Task brief:
Check each line of the entries below for the string "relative"; copy every line where it appears.

◇ ◇ ◇

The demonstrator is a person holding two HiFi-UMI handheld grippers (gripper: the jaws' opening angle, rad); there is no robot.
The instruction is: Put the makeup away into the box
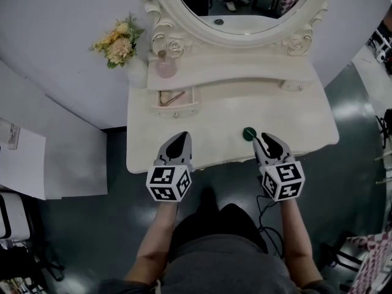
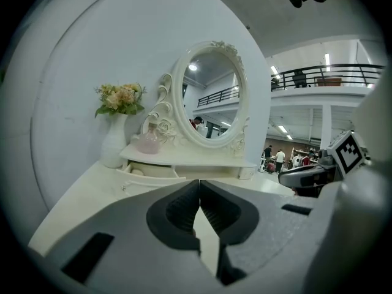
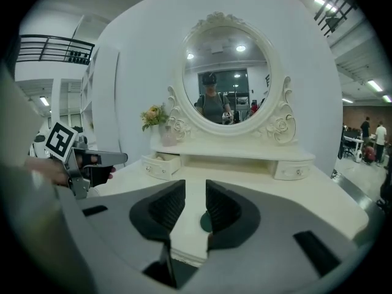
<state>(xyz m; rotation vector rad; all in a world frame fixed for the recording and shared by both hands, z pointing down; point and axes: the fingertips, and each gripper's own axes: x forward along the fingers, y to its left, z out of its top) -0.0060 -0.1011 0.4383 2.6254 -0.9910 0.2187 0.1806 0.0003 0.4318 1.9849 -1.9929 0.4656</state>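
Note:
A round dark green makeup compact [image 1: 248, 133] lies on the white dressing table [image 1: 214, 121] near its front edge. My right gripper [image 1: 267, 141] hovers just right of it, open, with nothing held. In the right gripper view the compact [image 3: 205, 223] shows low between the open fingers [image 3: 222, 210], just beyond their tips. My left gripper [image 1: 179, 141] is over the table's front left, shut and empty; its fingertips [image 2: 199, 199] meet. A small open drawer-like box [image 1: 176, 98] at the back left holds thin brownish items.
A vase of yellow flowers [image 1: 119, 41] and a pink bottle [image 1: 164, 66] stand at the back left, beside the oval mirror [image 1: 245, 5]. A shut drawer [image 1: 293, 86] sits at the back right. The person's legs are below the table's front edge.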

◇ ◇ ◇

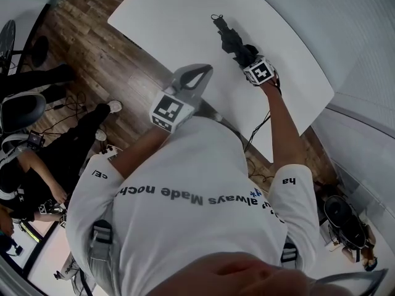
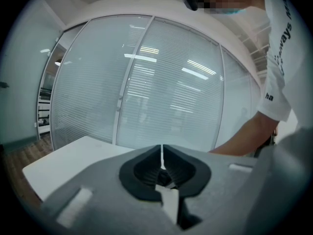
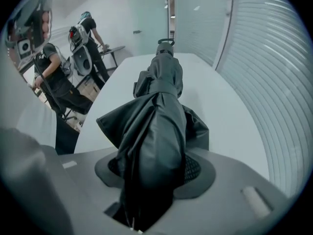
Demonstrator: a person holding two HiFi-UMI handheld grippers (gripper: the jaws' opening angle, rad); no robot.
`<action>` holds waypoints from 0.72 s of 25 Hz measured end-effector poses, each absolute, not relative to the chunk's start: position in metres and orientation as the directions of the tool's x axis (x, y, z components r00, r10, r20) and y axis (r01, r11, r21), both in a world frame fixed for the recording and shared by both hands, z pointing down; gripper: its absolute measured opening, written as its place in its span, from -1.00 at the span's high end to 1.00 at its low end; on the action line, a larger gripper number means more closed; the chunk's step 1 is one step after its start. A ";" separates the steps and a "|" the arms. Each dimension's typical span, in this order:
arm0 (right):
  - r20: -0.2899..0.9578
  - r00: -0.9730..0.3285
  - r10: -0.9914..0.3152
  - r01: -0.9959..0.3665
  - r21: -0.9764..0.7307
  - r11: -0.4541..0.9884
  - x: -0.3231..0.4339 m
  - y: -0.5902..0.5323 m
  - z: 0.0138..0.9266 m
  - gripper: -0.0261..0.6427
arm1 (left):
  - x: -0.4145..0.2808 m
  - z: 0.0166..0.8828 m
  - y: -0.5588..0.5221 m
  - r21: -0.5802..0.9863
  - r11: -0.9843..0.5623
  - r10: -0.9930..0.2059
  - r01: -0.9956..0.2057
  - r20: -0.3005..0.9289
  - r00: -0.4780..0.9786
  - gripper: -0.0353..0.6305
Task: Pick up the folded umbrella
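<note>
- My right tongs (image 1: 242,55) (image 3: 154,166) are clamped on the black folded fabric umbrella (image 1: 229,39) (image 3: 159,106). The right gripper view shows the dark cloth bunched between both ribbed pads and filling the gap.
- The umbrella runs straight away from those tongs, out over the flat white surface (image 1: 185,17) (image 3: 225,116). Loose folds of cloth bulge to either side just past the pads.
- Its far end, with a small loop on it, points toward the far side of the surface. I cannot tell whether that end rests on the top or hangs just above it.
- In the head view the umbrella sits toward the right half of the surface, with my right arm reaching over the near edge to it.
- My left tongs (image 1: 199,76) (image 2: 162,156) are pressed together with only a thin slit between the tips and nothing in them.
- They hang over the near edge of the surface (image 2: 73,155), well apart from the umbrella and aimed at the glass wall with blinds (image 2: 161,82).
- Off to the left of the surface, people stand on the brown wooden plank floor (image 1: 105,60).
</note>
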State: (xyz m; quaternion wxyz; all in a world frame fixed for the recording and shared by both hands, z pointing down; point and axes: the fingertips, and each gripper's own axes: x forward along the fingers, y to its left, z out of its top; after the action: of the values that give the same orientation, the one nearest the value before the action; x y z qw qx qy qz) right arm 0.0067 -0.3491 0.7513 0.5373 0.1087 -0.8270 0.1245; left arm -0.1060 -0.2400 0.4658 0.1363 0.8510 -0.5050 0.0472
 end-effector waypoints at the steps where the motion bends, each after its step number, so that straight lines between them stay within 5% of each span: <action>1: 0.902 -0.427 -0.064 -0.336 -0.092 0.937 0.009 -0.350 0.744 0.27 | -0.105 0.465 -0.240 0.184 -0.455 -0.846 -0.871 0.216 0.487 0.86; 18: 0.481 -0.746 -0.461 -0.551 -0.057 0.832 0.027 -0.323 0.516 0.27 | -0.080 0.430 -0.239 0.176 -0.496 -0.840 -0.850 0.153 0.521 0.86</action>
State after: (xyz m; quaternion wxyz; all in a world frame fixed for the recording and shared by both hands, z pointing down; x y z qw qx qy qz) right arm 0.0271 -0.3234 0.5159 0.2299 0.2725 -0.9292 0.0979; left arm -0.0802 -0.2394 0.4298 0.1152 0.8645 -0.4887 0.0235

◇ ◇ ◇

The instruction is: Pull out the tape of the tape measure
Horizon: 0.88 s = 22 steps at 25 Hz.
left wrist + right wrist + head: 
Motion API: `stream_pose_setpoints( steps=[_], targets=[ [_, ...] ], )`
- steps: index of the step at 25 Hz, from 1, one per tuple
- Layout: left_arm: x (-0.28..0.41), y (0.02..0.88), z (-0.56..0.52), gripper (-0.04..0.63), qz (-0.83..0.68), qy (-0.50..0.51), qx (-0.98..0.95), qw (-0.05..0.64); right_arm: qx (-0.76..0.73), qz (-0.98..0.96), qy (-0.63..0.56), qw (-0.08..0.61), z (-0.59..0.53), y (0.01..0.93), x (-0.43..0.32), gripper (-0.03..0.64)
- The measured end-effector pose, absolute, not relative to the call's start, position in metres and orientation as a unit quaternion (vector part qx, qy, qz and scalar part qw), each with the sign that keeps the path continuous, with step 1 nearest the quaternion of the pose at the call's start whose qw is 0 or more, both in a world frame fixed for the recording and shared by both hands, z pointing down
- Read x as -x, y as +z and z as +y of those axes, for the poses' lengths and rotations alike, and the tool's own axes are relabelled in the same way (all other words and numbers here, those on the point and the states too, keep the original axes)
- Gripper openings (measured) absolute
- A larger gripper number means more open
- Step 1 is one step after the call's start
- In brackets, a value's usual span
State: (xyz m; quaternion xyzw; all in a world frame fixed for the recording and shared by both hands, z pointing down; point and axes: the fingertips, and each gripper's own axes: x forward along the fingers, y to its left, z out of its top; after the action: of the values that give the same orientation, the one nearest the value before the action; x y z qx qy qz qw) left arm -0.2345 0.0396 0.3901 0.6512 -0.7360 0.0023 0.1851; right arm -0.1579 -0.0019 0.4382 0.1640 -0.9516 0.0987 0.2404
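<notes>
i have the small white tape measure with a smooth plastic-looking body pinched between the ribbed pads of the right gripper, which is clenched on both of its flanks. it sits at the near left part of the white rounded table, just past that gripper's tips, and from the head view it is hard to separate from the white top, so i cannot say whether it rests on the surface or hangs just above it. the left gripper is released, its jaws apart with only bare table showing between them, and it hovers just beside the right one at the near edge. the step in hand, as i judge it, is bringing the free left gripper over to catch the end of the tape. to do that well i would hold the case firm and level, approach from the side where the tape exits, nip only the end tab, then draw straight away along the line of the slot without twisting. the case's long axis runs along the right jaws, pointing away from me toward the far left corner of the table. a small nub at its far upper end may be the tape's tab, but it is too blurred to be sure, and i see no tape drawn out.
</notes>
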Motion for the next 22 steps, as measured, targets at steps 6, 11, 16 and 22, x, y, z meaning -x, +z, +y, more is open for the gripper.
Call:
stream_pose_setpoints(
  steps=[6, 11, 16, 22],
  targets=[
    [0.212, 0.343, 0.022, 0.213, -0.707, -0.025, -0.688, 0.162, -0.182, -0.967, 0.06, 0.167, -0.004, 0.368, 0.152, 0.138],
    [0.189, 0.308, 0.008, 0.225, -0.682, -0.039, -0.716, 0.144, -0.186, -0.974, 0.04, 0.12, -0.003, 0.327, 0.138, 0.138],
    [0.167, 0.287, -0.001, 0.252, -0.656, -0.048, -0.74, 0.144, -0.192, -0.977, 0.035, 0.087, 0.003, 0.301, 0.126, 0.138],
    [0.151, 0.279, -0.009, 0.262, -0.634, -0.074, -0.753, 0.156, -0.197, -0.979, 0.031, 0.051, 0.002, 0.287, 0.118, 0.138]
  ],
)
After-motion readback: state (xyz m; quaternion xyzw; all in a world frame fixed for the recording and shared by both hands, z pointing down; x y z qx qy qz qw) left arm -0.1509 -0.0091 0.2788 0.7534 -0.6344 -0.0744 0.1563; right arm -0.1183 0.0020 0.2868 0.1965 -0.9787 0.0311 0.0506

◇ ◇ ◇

Answer to this problem:
`<action>` holds waypoints from 0.72 s of 25 Hz measured end-effector poses, each absolute, not relative to the chunk's start: position in metres and orientation as the directions of the tool's x axis (x, y, z components r00, r10, r20) and y axis (r01, r11, r21), both in a world frame fixed for the recording and shared by both hands, z pointing down; gripper: its absolute measured opening, written as its place in its span, from -1.00 at the span's high end to 1.00 at its low end; on the action line, a larger gripper number means more closed; the chunk's step 1 is one step after its start. A ";" separates the steps and a "|" the arms. Each dimension's typical span, in this order:
- The measured end-effector pose, absolute, not relative to the call's start, position in metres and orientation as a unit quaternion (vector part qx, qy, qz and scalar part qw), each with the sign that keeps the path continuous, with step 1 nearest the quaternion of the pose at the call's start whose qw is 0 or more, both in a world frame fixed for the recording and shared by both hands, z pointing down

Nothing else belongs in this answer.